While there is some overhead in getting into and out of a DMA burst, it is
pretty small - done once every 64 Kbytes or 128 Kbytes and you will not
notice it.

Jim


-----Original Message-----
From: Pat LaVarre [mailto:[EMAIL PROTECTED]]
Sent: Wednesday, November 28, 2001 1:08 PM
To: [EMAIL PROTECTED]
Subject: RE: [t13] Command completion of an UDMA OUT burst ...


This message is from the T13 list server.


With one burst per command, that means one Crc per command, yes?

Doesn't the Crc then grow weaker as the sectors/command increases?

Anybody got an idea how much weaker how fast?

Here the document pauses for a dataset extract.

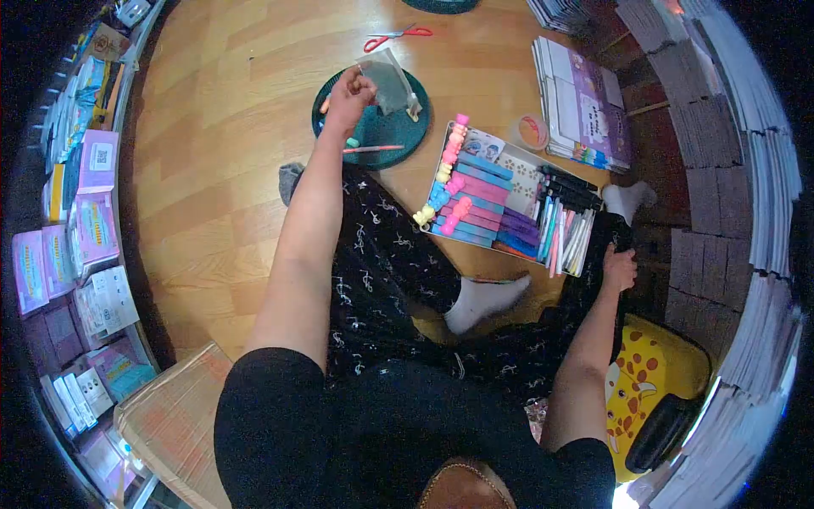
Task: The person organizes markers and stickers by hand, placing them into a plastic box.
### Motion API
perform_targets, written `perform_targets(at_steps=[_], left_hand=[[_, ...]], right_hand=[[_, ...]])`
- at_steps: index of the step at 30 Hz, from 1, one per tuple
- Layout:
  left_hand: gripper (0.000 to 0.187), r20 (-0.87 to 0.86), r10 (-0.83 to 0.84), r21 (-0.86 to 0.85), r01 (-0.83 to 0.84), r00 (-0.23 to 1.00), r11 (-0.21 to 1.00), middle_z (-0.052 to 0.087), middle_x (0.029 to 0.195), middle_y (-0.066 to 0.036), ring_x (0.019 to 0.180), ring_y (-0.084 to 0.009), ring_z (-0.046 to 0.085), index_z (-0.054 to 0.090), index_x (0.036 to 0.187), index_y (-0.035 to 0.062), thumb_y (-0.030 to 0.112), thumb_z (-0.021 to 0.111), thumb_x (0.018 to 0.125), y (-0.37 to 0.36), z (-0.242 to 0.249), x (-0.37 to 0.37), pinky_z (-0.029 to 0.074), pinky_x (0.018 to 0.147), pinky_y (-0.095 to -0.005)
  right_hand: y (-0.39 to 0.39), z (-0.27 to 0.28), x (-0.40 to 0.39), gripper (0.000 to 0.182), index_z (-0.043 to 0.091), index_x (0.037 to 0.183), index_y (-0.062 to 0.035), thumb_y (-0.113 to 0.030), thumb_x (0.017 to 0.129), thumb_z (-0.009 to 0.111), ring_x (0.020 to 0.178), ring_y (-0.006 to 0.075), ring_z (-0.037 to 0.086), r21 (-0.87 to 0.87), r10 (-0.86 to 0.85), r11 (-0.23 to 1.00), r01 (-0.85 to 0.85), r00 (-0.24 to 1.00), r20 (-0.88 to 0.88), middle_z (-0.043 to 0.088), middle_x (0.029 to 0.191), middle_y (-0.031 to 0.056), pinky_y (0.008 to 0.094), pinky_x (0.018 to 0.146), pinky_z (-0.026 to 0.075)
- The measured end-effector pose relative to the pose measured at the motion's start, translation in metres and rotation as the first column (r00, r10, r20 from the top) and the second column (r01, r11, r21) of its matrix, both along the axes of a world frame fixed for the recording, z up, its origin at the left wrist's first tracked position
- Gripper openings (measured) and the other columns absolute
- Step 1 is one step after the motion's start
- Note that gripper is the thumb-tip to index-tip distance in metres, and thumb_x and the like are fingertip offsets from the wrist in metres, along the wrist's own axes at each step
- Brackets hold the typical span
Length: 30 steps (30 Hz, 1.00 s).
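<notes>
My left hand [349, 100] is over the round green tray [381, 136], its fingers curled at the edge of a clear plastic bag [383, 81]. A pink pen [373, 149] and small items lie on that tray. My right hand [620, 270] rests by my knee, fingers curled; whether it holds anything is hidden. Between my legs and the wall of stacks sits a white box [436, 170] with pink and blue blocks [483, 191], colourful bear-shaped pieces [454, 153], black pens [568, 188] and light-coloured pens [566, 237].
Red scissors [398, 36] and a tape roll [530, 133] lie ahead. White and purple packs [585, 106] stand at the right, before tall paper stacks [712, 195]. Shelved goods [97, 229] line the left, with a cardboard box [178, 416] below. A yellow giraffe-print case [636, 382] is at lower right.
</notes>
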<state>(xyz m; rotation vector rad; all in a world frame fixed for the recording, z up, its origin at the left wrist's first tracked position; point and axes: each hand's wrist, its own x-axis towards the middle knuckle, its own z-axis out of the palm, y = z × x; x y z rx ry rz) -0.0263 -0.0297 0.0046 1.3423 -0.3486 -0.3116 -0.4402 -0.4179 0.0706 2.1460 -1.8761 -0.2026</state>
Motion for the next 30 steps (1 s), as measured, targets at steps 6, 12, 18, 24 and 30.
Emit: perform_targets(at_steps=[6,12,18,24,30], left_hand=[[0.03,-0.161,-0.088,-0.206,0.053,0.983,0.977,0.053,0.079,-0.001,0.069,-0.0114,0.053,0.05,0.109,0.003,-0.001,0.051,0.079,0.004,0.008,-0.001,0.046,0.065,-0.0255],[0.027,-0.208,0.039,-0.082,-0.057,0.977,0.995,0.055,0.085,-0.003,0.073,-0.013,0.054,0.051,0.108,0.0035,0.002,0.051,0.081,0.01,0.0,0.009,0.049,0.063,-0.026],[0.027,-0.38,0.105,-0.01,-0.117,0.919,0.993,0.055,0.091,-0.005,0.076,-0.0185,0.056,0.052,0.105,0.0042,0.003,0.055,0.078,0.005,-0.031,0.024,0.049,0.064,-0.0305],[0.039,0.534,-0.118,0.768,-0.421,0.837,0.483,0.053,0.104,-0.014,0.097,-0.0317,0.051,0.052,0.109,0.0116,0.014,0.062,0.071,0.004,-0.039,0.024,0.042,0.083,-0.0422],[0.048,0.41,-0.123,0.912,-0.407,0.904,0.052,0.039,0.121,-0.016,0.111,-0.033,0.039,0.048,0.115,0.0215,0.037,0.062,0.072,-0.002,-0.039,0.007,0.037,0.089,-0.0444]], right_hand=[[0.002,0.002,0.0,0.061,0.043,0.114,-0.0075,-0.053,0.074,0.052,0.101,0.0372,0.049,0.019,-0.016,1.0,0.016,1.0,-0.014,0.049,0.109,0.0218,0.0498,0.079,0.042],[0.007,0.004,0.003,0.061,0.043,0.114,-0.0071,-0.053,0.074,0.052,0.101,0.0365,0.049,0.005,0.0,1.0,0.0,1.0,-0.015,0.05,0.109,0.0216,0.0492,0.079,0.042],[0.006,0.003,0.003,0.061,0.044,0.113,-0.006,-0.053,0.074,0.051,0.102,0.037,0.049,0.005,-0.001,1.0,0.001,1.0,-0.02,0.05,0.109,0.0213,0.0489,0.081,0.041],[0.009,0.007,0.007,0.064,0.04,0.12,-0.0107,-0.054,0.075,0.05,0.107,0.0359,0.045,0.058,-0.074,0.995,0.076,0.997,-0.037,0.046,0.116,0.0192,0.0476,0.086,0.039],[0.002,-0.002,-0.001,0.062,0.043,0.115,-0.0087,-0.055,0.074,0.051,0.103,0.0365,0.048,0.0,-0.022,1.0,0.022,0.999,-0.033,0.049,0.111,0.0209,0.0484,0.082,0.041]])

(((I hadn't before now heard that lots of hosts choke over a Crc per block.
I had been told that an Atapi Pio INTRQ per block offers increased immunity
to ground bounce, crosstalk, etc.: the extra handshakes make a system
observably more robust when you're assaulting it with electrostatic
charges.)))

Pat LaVarre

>>> Matt Rooke <[EMAIL PROTECTED]> 11/28/01 02:00PM >>>
...
> In addition, I
> think that most HDDs won't initiate burst termination before all data for
a
> command is transferred.  

True statement for all modern HDDs.  Fujitsus first generation UDMA
chip terminated after each sector, and this did break some controllers
(who didn't read the spec).  If there were still drives doing this, we
would likely hear about it.  
...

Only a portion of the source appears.